The American military may be many things, but very creative when it comes to naming stuff it’s not. Take this, for instance: Agile Combat Employment (ACE). Three seemingly random words thrown in together so that a damn acronym can look good.
F-35A Lightning II 7 photos
Photo: USAF/Airman 1st Class Jose Miguel T. Tamondong
F-35A Lightning IIF-35 LightningF-35A Lightning IIF-35A Lightning IIF-35A Lightning IIF-35A Lightning II
ACE is, in essence, an operational concept that seeks to take advantage of any available resource, no matter where it is, to “deploy, disperse and maneuver combat capability to create dilemmas for near-peer adversaries.”

The U.S. Indo-Pacific Command gave not long ago an example of how ACE should work, so that we can all understand:

“Somewhere above the vast Pacific Ocean, a fighter aircraft has flown for hours, and its fuel supply is running low. Unable to return to its home station for fuel, that's when Agile Combat Employment (ACE) comes into play. Down below on a small island, three Airmen are waiting to refuel the aircraft and rapidly launch it back into the fight.”

Not sure if that explanation worked, but that essentially means a large number of bases can be used to help air forces conduct sorties. This, in turn, not only helps friendly forces, but also makes it harder for the enemy to strike a specific base, given how military units could always move operations from place to place.

It was exactly such an ACE scenario that was practiced at Eielson Air Force Base in Alaska in mid-July. And it was there where the pic (click main photo to enlarge) showing a mighty F-35A Lightning II flying over a clear blue sky was taken.

This particular F-35 is deployed with the 354th Fighter Wing, the host unit at Eielson. Like all others of its kind, it’s an impressive metal beast, capable of incredible feats during combat – at least on paper, that is, as the plane was barely used in action since it first saw battle in 2018.
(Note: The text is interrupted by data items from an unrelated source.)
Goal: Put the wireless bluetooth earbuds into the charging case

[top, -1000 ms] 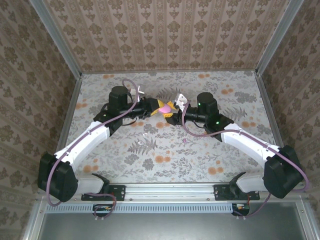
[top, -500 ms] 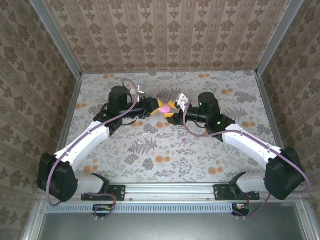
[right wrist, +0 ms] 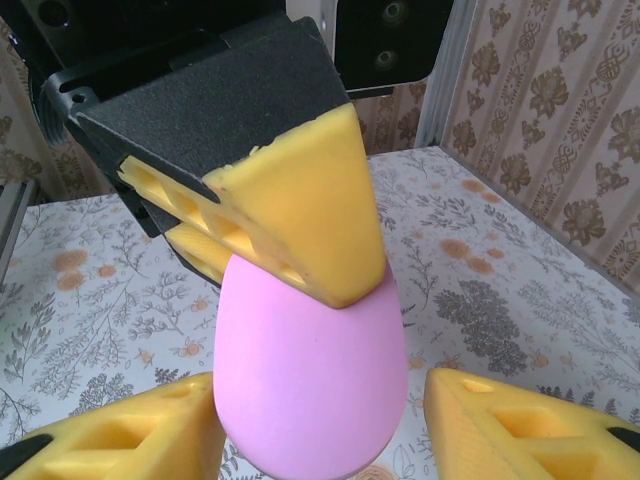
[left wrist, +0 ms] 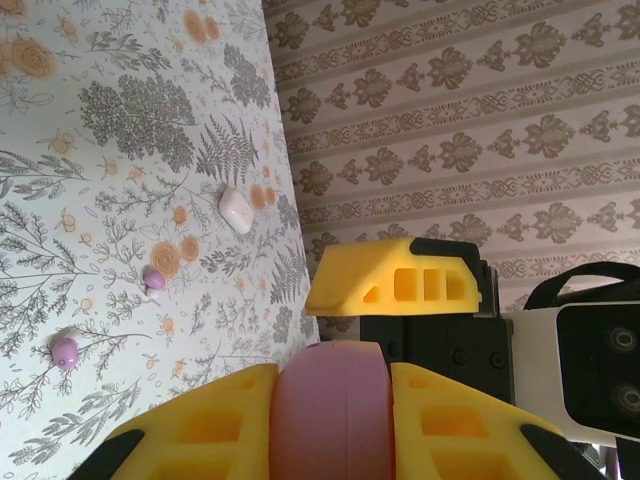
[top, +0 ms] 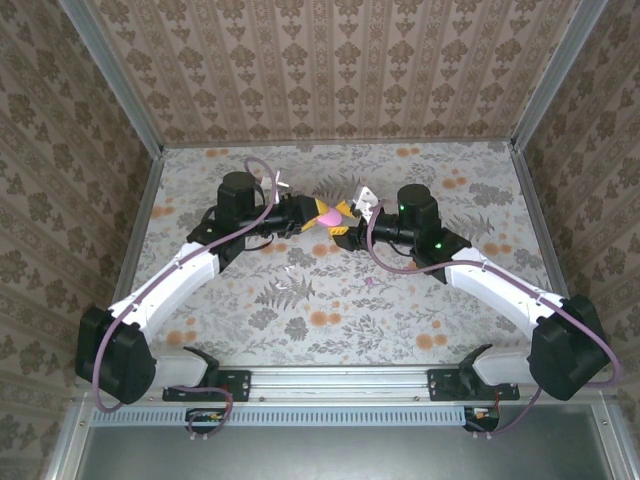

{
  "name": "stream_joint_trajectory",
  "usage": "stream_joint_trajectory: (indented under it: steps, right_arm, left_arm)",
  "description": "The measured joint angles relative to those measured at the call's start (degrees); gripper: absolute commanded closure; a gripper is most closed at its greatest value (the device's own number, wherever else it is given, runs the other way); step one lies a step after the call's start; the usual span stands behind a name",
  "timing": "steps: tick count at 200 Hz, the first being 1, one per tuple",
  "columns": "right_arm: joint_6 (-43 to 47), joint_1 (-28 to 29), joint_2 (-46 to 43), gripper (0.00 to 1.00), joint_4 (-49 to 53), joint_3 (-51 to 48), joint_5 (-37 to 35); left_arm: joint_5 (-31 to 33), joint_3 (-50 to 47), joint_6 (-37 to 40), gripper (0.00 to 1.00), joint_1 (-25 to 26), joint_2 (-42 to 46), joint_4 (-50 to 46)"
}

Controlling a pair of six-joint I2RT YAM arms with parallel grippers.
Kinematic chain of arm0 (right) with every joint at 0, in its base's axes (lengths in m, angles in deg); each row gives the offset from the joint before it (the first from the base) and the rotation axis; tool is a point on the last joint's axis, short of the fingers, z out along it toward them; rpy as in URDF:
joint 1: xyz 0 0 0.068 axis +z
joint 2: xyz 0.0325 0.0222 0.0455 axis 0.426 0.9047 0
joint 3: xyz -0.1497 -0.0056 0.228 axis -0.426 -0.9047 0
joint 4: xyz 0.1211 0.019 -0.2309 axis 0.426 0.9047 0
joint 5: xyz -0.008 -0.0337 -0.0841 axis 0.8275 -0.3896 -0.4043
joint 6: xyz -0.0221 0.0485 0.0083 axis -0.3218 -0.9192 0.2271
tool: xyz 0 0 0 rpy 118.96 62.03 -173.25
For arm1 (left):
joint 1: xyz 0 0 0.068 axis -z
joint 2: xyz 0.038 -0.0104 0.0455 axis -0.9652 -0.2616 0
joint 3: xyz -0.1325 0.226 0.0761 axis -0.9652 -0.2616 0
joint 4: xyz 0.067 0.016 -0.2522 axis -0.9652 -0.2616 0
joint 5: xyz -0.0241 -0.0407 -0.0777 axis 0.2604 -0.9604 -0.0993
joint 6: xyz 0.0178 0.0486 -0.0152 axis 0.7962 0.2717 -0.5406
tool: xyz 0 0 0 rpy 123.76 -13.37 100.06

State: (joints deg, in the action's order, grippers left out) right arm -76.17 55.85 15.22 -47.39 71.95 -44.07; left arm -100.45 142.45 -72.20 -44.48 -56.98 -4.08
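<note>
The charging case (left wrist: 330,430) is a smooth pink egg-shaped shell, held off the table with my left gripper (left wrist: 332,375) shut on its sides. In the top view the case (top: 327,214) hangs between the two wrists at the table's middle back. My right gripper (right wrist: 320,385) stands open around the case (right wrist: 300,340), its left finger close against the shell and its right finger (right wrist: 500,420) a gap away. Two pinkish-purple earbuds (left wrist: 154,281) (left wrist: 65,351) lie on the flowered table, apart from both grippers.
A small white pebble-like piece (left wrist: 237,211) lies on the table (top: 330,320) beyond the earbuds. Patterned walls close in the back and both sides, and a metal rail (top: 340,380) runs along the near edge by the arm bases.
The right wrist has edged slightly to the right. The left arm and the pink case have stayed where they were.
</note>
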Motion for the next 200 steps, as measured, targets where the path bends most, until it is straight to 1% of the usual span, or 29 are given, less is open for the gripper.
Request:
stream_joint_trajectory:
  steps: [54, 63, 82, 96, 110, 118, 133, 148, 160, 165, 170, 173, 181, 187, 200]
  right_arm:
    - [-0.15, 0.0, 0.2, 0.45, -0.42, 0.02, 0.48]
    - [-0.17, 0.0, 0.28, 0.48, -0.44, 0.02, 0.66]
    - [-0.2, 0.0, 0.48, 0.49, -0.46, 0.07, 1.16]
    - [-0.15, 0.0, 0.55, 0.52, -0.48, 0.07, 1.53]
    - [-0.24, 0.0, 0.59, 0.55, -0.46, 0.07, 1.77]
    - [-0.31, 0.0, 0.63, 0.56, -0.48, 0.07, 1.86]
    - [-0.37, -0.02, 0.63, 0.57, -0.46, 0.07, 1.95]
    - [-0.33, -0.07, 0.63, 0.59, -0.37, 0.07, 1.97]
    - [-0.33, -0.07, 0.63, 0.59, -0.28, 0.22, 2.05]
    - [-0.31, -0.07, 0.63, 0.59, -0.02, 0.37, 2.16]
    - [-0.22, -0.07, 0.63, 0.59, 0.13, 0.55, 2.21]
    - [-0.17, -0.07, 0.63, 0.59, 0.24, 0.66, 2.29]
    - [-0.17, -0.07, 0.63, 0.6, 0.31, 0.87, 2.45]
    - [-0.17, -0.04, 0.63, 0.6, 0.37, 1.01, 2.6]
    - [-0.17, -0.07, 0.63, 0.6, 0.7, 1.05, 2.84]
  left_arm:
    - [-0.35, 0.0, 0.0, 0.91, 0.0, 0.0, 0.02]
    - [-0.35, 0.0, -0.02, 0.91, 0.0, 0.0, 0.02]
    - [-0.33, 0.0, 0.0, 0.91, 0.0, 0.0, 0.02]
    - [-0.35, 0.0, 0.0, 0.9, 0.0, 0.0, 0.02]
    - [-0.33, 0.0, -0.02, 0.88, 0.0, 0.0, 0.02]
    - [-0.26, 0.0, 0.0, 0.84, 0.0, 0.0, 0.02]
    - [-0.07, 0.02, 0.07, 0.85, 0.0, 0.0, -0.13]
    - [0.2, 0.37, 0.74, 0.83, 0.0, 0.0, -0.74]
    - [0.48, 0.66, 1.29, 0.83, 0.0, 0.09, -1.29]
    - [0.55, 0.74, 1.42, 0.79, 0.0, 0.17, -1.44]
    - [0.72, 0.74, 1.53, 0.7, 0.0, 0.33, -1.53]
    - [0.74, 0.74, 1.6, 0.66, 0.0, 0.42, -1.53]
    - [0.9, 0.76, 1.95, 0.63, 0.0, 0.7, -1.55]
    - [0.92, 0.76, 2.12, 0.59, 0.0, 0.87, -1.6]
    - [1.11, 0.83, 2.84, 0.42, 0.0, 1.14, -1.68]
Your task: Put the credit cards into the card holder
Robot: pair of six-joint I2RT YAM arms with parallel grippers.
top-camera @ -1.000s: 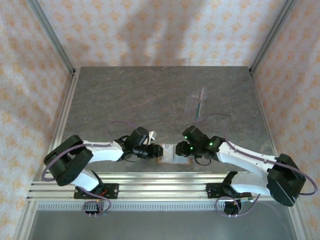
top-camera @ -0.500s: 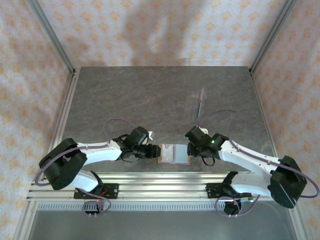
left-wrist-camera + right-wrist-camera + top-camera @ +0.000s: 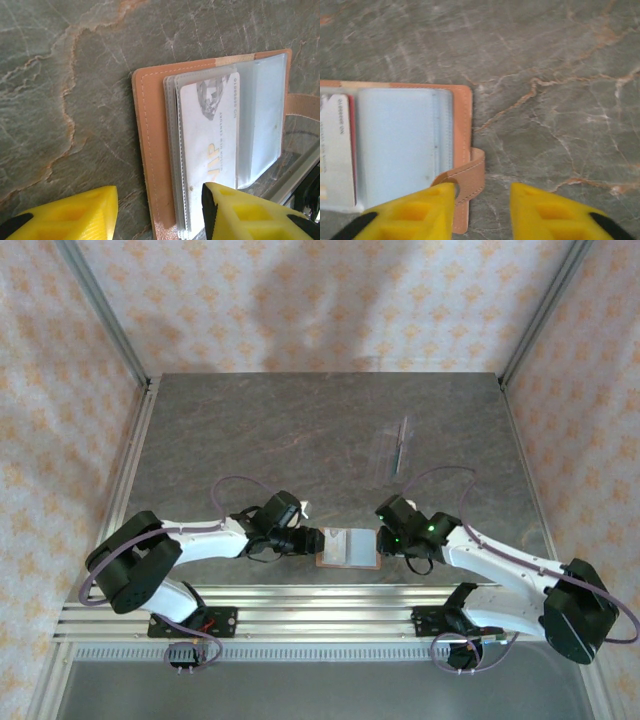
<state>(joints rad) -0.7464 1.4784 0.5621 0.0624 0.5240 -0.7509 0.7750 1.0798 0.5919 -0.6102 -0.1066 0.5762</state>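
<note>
**Seating the cards without dragging the holder**

The holder [image 3: 348, 546] is lying open and flat on the table [image 3: 300, 430], close to the near edge, between the two grippers. The left gripper [image 3: 157, 210] is hanging open over the holder's left border, one finger above bare table and the other above the sleeves [image 3: 260, 120], gripping nothing. The right gripper [image 3: 482, 192] is likewise open and empty, with the tab [image 3: 470, 175] just beside one of its fingers. A pale card [image 3: 210, 135] is sitting in a sleeve, print facing up. Well apart, toward the far right, a thin dark thing is standing in a clear stand [image 3: 393, 448]. We are taking it for the black card, though it is too small to be sure.

For this step, we are judging that one gripper should be pinning the leather border or the tab while the other is working a card. The card should be travelling low and flat, in line with the sleeve's mouth, so the holder is not skating across the table. We are also checking that the pale card is fully home before leaving it.

The holder is showing tan leather inside, stitched along a rounded rim. The sleeves are thin, glossy, faintly cloudy plastic, stacked like pages, and are probably prone to lifting or buckling. The tab is a soft curling strap. The card is looking stiff and slick. The table is grey, veined like stone, and smooth.
</note>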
Packing a Pratt & Whitney engine, the plane can fly at speeds of Mach 1.6 and at altitudes of 50,000 ft (15,000 m). It can also deliver its deadly cargo of missiles and bombs to over 1,700 miles (2,800 km), the distance it can cover without refueling.

To date, there are close to 700 F-35s in different configurations serving the needs of about ten countries around the world.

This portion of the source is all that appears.